Au fond, Yoryk est un double du Danois, comme son frère siamois : quand Hamlet considère ce crâne, c’est sa mort qu’il regarde en face : il réalise pleinement, par la préhension-même de l’objet-crâne qu’il s’inscrit dans un devenir-squelette. C’est sans doute ce qui inspire à Gotlib l’idée d’un nouveau dessin (très novarinien dans ce qu’il a de noirceur saugrenue) pour le talentueux Alexis, et où l’on voit un homme à tête de crâne considérer pensivement un crâne, ce crâne fonctionnant comme un véritable miroir : n’est-il pas juste « couvert […] d’une tête » ? (D.V., p. 136). Pourtant, le malicieux Gotlib ne s’arrête pas là et, tel Novarina "bouléguant" à partir de vocables au nombre limité comme dans le cadre d’une sextine, propose d’autres variations/permutations grandiosement saugrenues :

Tête en forme de pied / crâne.
Tête en forme de pied / miroir.
Tête normale / miroir.
Tête de clown / miroir.
Tête de clown / tête de cochon.
Crâne de veau / crâne de clown.
Tête de veau /violon.

« J’avais le crâne à la place de la tête » nous est-il signifié à la page 88 de Je suis – "qu’à cela ne tienne !" semblent répondre en chœur Gotlib et Alexis qui effectuent potachiquement cette permutation. Or, ce nouveau dessin fait écho à celui où Hamlet tient une deuxième tête : la sienne ou la même que la sienne, celle de son double et/ou de son frère siamois.
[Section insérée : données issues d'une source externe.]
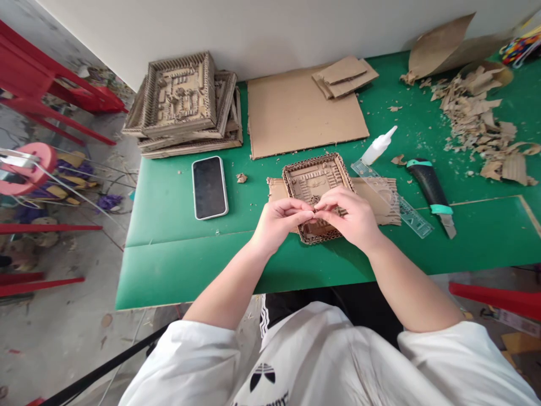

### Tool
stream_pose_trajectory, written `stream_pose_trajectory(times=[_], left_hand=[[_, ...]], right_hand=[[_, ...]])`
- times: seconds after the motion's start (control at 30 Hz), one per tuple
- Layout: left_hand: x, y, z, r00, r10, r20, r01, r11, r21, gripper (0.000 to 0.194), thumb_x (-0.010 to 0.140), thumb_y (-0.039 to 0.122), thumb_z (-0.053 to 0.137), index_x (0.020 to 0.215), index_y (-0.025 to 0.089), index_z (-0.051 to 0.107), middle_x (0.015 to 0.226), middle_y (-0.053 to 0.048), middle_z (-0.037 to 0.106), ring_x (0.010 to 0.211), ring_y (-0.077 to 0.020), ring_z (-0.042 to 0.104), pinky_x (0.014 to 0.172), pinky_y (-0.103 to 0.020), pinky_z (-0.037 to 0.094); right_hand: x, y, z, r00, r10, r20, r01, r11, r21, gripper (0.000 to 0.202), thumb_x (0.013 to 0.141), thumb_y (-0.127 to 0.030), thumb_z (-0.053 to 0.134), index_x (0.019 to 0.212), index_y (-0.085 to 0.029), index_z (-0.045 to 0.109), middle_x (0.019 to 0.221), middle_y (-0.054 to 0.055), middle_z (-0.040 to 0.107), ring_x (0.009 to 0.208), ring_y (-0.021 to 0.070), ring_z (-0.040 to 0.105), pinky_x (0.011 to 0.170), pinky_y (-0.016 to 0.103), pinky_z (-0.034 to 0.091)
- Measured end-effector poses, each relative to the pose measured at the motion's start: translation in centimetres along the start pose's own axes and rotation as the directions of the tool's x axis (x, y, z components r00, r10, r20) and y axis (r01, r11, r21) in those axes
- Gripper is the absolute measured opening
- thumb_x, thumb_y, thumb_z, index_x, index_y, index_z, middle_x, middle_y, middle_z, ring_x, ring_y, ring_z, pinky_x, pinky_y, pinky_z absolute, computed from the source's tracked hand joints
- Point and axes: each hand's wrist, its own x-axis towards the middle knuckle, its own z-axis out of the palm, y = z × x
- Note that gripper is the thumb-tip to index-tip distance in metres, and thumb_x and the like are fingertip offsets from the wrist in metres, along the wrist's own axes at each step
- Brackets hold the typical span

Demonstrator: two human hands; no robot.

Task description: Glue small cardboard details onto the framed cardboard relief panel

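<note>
Both hands meet over a small cardboard tray with a corrugated rim and raised cardboard strips inside. My left hand has thumb and forefinger pinched together at the tray's middle. Touching it from the other side, my right hand is pinched too. Whatever sits between the fingertips is too small to make out. Under the tray lies a flat piece of corrugated cardboard. A clear plastic ruler rests partly across it, and a white glue bottle lies at the ruler's upper end.
Right of the ruler lies a utility knife, blade exposed. Cardboard scraps cover the far right. A large cardboard sheet with smaller pieces lies at the back. Stacked cardboard trays stand back left, behind a phone.
</note>
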Motion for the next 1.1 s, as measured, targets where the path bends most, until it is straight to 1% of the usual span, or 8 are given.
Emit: stream_pose_trajectory(times=[0.13, 0.27, 0.5, 0.67, 0.8, 0.9, 1.0, 1.1], left_hand=[[-0.07, -0.04, -0.13, 1.0, 0.019, 0.02, -0.02, 0.999, 0.039, 0.02, 0.061, 0.032, 0.081, 0.069, 0.016, 0.071, 0.065, -0.002, 0.072, 0.062, -0.0138, 0.069, 0.058, -0.02, 0.053], [-0.13, -0.05, -0.29, 0.999, 0.035, 0.035, -0.038, 0.996, 0.075, 0.02, 0.062, 0.032, 0.081, 0.07, 0.016, 0.072, 0.065, -0.002, 0.072, 0.063, -0.0148, 0.069, 0.058, -0.021, 0.053], [-0.17, -0.13, -0.35, 0.999, 0.012, 0.038, -0.015, 0.996, 0.091, 0.022, 0.063, 0.035, 0.08, 0.071, 0.016, 0.072, 0.065, -0.003, 0.072, 0.062, -0.0145, 0.068, 0.054, -0.02, 0.052], [-0.11, -0.09, -0.29, 1.0, 0.001, 0.007, -0.002, 0.994, 0.108, 0.024, 0.062, 0.035, 0.081, 0.071, 0.015, 0.071, 0.063, -0.004, 0.072, 0.06, -0.0154, 0.068, 0.051, -0.021, 0.051], [-0.03, -0.08, -0.18, 1.0, 0.001, 0.003, -0.001, 0.997, 0.081, 0.026, 0.06, 0.035, 0.082, 0.07, 0.014, 0.071, 0.062, -0.003, 0.072, 0.061, -0.0154, 0.069, 0.054, -0.02, 0.053], [0.08, -0.15, -0.18, 1.0, 0.004, 0.021, -0.005, 1.0, 0.031, 0.025, 0.06, 0.033, 0.083, 0.071, 0.015, 0.07, 0.064, -0.003, 0.072, 0.062, -0.0158, 0.07, 0.06, -0.023, 0.056], [0.2, -0.23, -0.21, 1.0, 0.005, 0.016, -0.005, 1.0, -0.011, 0.024, 0.06, 0.031, 0.083, 0.072, 0.015, 0.07, 0.067, -0.003, 0.073, 0.064, -0.0161, 0.071, 0.066, -0.025, 0.058], [0.27, -0.23, -0.2, 1.0, 0.01, -0.007, -0.01, 0.999, -0.03, 0.026, 0.059, 0.031, 0.083, 0.072, 0.015, 0.069, 0.068, -0.002, 0.073, 0.064, -0.0161, 0.071, 0.067, -0.025, 0.058]], right_hand=[[-0.08, 0.12, 0.01, 1.0, -0.023, 0.004, 0.024, 1.0, -0.02, 0.002, 0.083, -0.02, 0.063, 0.082, -0.021, 0.061, 0.078, 0.001, 0.061, 0.07, 0.0111, 0.059, 0.058, 0.023, 0.053], [-0.17, 0.19, 0.01, 1.0, -0.017, 0.023, 0.018, 0.999, -0.028, 0.002, 0.084, -0.021, 0.061, 0.082, -0.021, 0.06, 0.078, 0.001, 0.061, 0.071, 0.0112, 0.058, 0.06, 0.024, 0.053], [-0.17, 0.06, 0.04, 1.0, -0.006, 0.028, 0.007, 0.998, -0.06, 0.005, 0.084, -0.022, 0.062, 0.079, -0.021, 0.059, 0.076, 0.001, 0.063, 0.067, 0.0115, 0.058, 0.059, 0.024, 0.05], [-0.14, 0.0, 0.09, 1.0, 0.006, 0.026, -0.004, 0.997, -0.079, 0.004, 0.085, -0.022, 0.059, 0.082, -0.022, 0.062, 0.079, 0.002, 0.066, 0.072, 0.0136, 0.061, 0.065, 0.027, 0.051], [-0.06, -0.02, 0.12, 1.0, -0.009, -0.002, 0.009, 0.998, -0.065, 0.006, 0.085, -0.019, 0.059, 0.081, -0.022, 0.062, 0.078, 0.001, 0.066, 0.072, 0.0131, 0.061, 0.066, 0.027, 0.051], [0.02, -0.08, 0.14, 1.0, -0.003, -0.01, 0.002, 0.998, -0.07, 0.006, 0.085, -0.019, 0.06, 0.08, -0.021, 0.062, 0.077, 0.001, 0.066, 0.072, 0.0126, 0.062, 0.065, 0.026, 0.051], [0.03, -0.11, 0.16, 1.0, 0.003, -0.026, -0.005, 0.997, -0.078, 0.007, 0.086, -0.019, 0.058, 0.083, -0.022, 0.064, 0.079, 0.001, 0.067, 0.074, 0.0131, 0.063, 0.067, 0.027, 0.053], [-0.02, -0.07, 0.12, 0.999, 0.019, -0.031, -0.021, 0.998, -0.059, 0.011, 0.088, -0.02, 0.055, 0.089, -0.023, 0.065, 0.083, 0.002, 0.068, 0.077, 0.0135, 0.064, 0.069, 0.028, 0.054]])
Dans tous ces dessins, l’impression est exactement la même que chez Novarina : la mort est partout – et pas plus dans le crâne de Yoryk que dans une tête, un pied, une hure, un violon, un miroir ou un nez de clown : Hamlet, comme Adam, est cerné par la mort : ne le sachant que trop, sa folie relative et son humour noir sont peut-être et à la fois des refuges et des échappatoires.